▸ Problem statement
Every word of the data below has to be copied faithfully.

▸ Available data
============================================================

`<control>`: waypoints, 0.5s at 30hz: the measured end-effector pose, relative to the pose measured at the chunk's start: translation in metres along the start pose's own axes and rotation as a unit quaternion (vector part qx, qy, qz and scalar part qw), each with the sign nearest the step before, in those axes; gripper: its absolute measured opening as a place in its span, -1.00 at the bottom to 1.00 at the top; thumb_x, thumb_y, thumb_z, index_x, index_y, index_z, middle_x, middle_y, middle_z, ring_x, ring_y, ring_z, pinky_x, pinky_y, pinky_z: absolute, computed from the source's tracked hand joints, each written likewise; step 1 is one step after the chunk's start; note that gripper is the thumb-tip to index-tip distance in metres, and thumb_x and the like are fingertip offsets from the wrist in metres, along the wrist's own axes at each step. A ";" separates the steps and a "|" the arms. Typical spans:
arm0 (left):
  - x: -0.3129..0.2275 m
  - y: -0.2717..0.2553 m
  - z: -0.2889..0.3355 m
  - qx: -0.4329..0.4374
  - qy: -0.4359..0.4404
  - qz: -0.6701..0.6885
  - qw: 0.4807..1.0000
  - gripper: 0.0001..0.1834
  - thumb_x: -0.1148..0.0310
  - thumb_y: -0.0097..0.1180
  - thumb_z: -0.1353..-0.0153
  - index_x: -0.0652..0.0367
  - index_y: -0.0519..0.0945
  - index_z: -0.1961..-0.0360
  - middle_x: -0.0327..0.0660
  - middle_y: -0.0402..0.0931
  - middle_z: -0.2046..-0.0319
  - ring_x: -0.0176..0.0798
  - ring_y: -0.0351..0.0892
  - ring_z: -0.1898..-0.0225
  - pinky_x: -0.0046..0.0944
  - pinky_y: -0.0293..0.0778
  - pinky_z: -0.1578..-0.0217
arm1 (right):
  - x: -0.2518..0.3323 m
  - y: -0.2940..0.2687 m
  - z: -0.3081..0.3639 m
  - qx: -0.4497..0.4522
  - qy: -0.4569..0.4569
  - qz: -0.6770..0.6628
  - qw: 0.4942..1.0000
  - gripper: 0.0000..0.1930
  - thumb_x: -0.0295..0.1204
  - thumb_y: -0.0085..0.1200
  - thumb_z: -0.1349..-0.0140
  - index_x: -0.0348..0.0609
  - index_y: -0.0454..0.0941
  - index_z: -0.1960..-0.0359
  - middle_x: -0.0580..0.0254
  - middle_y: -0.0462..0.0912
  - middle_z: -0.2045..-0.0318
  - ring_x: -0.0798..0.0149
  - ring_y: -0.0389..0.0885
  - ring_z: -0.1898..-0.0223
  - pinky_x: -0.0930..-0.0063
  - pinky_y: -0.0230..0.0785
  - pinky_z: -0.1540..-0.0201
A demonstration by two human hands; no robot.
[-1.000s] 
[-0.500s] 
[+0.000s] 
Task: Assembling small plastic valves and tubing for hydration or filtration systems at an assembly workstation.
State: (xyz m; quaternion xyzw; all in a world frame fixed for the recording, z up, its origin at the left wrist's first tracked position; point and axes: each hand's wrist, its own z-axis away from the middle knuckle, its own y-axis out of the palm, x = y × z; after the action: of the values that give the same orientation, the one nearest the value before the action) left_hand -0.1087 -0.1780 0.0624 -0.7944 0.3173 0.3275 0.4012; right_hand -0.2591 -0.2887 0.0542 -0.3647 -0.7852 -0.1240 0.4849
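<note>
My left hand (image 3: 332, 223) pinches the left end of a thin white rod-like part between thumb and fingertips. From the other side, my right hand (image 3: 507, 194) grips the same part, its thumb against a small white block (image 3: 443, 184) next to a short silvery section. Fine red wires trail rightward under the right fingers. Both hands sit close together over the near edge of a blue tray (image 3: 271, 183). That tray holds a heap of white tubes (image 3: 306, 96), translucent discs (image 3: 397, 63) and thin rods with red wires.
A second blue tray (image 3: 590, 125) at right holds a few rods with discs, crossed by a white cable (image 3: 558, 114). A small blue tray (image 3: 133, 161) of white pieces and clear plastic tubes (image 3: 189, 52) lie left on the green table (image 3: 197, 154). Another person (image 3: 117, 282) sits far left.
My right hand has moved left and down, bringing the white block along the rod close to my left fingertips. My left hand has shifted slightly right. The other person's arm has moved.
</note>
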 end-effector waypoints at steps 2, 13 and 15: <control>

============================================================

▸ Your solution
`<control>`: waypoints, 0.5s at 30hz: the measured end-effector pose, relative to the pose measured at the chunk's start: translation in metres along the start pose's own axes and rotation as a unit quaternion (vector part qx, qy, qz and scalar part qw), each with the sign nearest the step before, in those axes; gripper: its absolute measured opening as a place in its span, -1.00 at the bottom to 1.00 at the top; thumb_x, thumb_y, thumb_z, index_x, index_y, index_z, middle_x, middle_y, middle_z, ring_x, ring_y, ring_z, pinky_x, pinky_y, pinky_z: absolute, computed from the source's tracked hand joints, each written likewise; step 1 is one step after the chunk's start; note that gripper is the thumb-tip to index-tip distance in metres, and thumb_x and the like are fingertip offsets from the wrist in metres, along the wrist's own axes at each step. A ";" separates the steps and a "|" the arms. Typical spans:
arm0 (left):
  - x: -0.3129..0.2275 m
  - y: -0.2717..0.2553 m
  - z: -0.2889..0.3355 m
  - qx: -0.4329..0.4374
  - qy: -0.4359..0.4404
  - qz: -0.6701..0.6885
  - qw: 0.4807..1.0000
  - gripper: 0.0001..0.1834
  - thumb_x: -0.1148..0.0310
  - thumb_y: -0.0097..0.1180
  - thumb_z: -0.1353..-0.0153
  - index_x: -0.0652..0.0367
  - index_y: -0.0519..0.0945
  - index_z: -0.1961..-0.0360
  - middle_x: -0.0327..0.0660
  - middle_y: -0.0402..0.0931
  - middle_z: -0.2046..-0.0319
  - ring_x: -0.0176..0.0798
  - ring_y: -0.0351..0.0892
  - ring_z: -0.1898..-0.0225
  - pinky_x: -0.0046..0.0944
  - pinky_y: -0.0293..0.0778
  - pinky_z: -0.1578..-0.0217
arm1 (right):
  - x: -0.2518..0.3323 m
  - y: -0.2940..0.2687 m
  - z: -0.3081..0.3639 m
  - qx: -0.4497..0.4522
  - qy: -0.4569..0.4569
  - qz: -0.6770..0.6628
  - qw: 0.4942..1.0000
  - gripper: 0.0000..0.1930
  - thumb_x: -0.0295..0.1204
  - thumb_y: -0.0085..0.1200
  - thumb_z: -0.1349..-0.0140
  - index_x: -0.0348..0.0609
  - index_y: -0.0454..0.0941
  - index_z: -0.1960..-0.0359
  - middle_x: -0.0580..0.0254
  - middle_y: -0.0462..0.0912
  - middle_z: -0.2045..-0.0318
  - ring_x: -0.0798..0.0149
  - ring_y: -0.0389..0.0885
  - ring_z: -0.1898..-0.0223
  - pinky_x: -0.0930..-0.0063
  - pinky_y: -0.0230..0.0785
  - pinky_z: -0.1540..-0.0201
A demonstration by two human hands; no robot.
[-1.000s] 
[-0.500s] 
[+0.000s] 
Task: Assembling small plastic valves and tubing for hydration or filtration systems at an assembly workstation.
State: (xyz m; quaternion xyzw; all in a world frame fixed for the recording, z up, its origin at the left wrist's first tracked position; point and axes: each hand's wrist, its own z-axis away from the middle knuckle, its own y-axis out of the palm, x = y × z; after the action: of the values that give the same orientation, the one nearest the value before the action) left_hand -0.1087 -0.1780 0.0624 -0.7944 0.3173 0.3275 0.4012; right_hand -0.2591 -0.2887 0.0542 -0.3647 -0.7852 -0.1240 0.4849
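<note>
My left hand (image 3: 332, 223) pinches the left end of a thin white rod-like part between thumb and fingertips. From the other side, my right hand (image 3: 507, 194) grips the same part, its thumb against a small white block (image 3: 443, 184) next to a short silvery section. Fine red wires trail rightward under the right fingers. Both hands sit close together over the near edge of a blue tray (image 3: 271, 183). That tray holds a heap of white tubes (image 3: 306, 96), translucent discs (image 3: 397, 63) and thin rods with red wires.
A second blue tray (image 3: 590, 125) at right holds a few rods with discs, crossed by a white cable (image 3: 558, 114). A small blue tray (image 3: 133, 161) of white pieces and clear plastic tubes (image 3: 189, 52) lie left on the green table (image 3: 197, 154). Another person (image 3: 117, 282) sits far left.
My right hand has moved left and down, bringing the white block along the rod close to my left fingertips. My left hand has shifted slightly right. The other person's arm has moved.
</note>
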 end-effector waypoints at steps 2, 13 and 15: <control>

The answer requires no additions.